Mock Employment Tribunals
At the start of their course in their Legal Foundations module our Law and Business students are placed into law firms. Throughout the course of the year the students work in their firms to take cases through to mock legal hearings.
In December 2019 the students took part in a series of Employment Tribunals, with their firms acting as claimants and respondents in the case of Leslie Lamb versus the Thirsty House; dealing with harassment and discrimination in the workplace. Every student had a part to play be it as a barrister, solicitor or even a witness on the stand.
We were delighted to welcome Melanie Rowe from Murrells Associates, Matt Jackson from the King’s Bench Walk Chambers, Robert Zacal partner of GA Solicitors and Katy Ponsford from Battens Solicitors Limited to be our judges at the Employment Tribunals; we also welcomed some of our professional services staff to be the wing members at the trials. It was fantastic to see the sheer hard work, determination and effort that the students put into the activity. Furthermore, it was notable that every judge came to a different conclusion in their judgment, highlighting how the same case can be perceived differently by a variety of people.
The students demonstrated a clear aptitude for the law and all of the judges commented on how impressed they were with the students performances:
“I was delighted to be able to attend the mock employment tribunal as a judge. I had the unenviable role of having to judge the case following the excellent advocacy of the students. The facts of the case and the relevant law was complicated and therefore I was really impressed by the students’ knowledge of the law and their critical analysis of the facts. It took myself and my wing member an hour to deliberate on the case which I believe demonstrates the strength of the respective cases put forward. I was very impressed by the students’ confidence and professionalism. The students are all first year students in the first term so to be able to present so well and speak so confidently is a testament to them but also to the University and the academic staff. I volunteered to be a judge as I believe it is crucial for the profession to engage and support students during their undergraduate studies. I was once in their position and felt that by volunteering to be a judge I may in some small way help the students with their studies and hopefully future careers in the profession.”

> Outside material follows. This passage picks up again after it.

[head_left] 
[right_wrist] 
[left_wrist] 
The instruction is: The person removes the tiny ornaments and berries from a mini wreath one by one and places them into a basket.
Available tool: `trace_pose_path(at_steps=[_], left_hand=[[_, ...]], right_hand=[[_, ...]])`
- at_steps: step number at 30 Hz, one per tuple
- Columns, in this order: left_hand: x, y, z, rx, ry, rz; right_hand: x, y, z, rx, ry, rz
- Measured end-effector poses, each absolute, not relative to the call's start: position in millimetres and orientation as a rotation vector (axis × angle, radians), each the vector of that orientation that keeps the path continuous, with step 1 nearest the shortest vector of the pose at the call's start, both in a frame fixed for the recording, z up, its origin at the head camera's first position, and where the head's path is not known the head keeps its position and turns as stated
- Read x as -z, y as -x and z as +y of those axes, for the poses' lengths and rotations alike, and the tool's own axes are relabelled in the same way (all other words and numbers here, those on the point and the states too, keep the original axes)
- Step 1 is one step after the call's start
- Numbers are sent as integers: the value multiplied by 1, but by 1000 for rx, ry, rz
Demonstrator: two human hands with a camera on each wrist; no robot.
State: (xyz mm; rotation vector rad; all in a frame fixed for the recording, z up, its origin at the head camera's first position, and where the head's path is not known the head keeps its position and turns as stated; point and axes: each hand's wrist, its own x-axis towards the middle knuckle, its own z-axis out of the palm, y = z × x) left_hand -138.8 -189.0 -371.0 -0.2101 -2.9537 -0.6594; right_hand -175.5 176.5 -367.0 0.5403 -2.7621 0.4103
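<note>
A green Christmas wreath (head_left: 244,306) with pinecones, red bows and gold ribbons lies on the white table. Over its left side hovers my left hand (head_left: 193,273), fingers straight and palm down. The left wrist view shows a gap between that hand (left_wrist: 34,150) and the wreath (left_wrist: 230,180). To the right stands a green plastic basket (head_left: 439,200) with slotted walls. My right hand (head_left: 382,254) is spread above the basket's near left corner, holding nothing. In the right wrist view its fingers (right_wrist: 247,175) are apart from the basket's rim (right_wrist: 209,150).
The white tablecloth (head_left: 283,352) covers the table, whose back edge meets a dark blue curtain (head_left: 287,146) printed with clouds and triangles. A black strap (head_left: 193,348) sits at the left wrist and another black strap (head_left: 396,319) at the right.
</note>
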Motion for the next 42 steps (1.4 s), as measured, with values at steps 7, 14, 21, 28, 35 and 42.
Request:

Robert Zacal, Partner at GA Solicitors
“It was a real pleasure to be involved with the mock employment tribunals. It is so refreshing to see a law school giving its undergraduate students a real-life, practical insight into what a career in the law is really like right from the get go. The students were very engaged and there were definitely a couple that displayed some impressive advocacy skills that certainly exceeded my expectations. Besides from making an interesting afternoon out of the office, it was a great opportunity to pass on some insight to the next generation of lawyers and hopefully play a small part in stoking their enthusiasm for a future career in the legal profession.”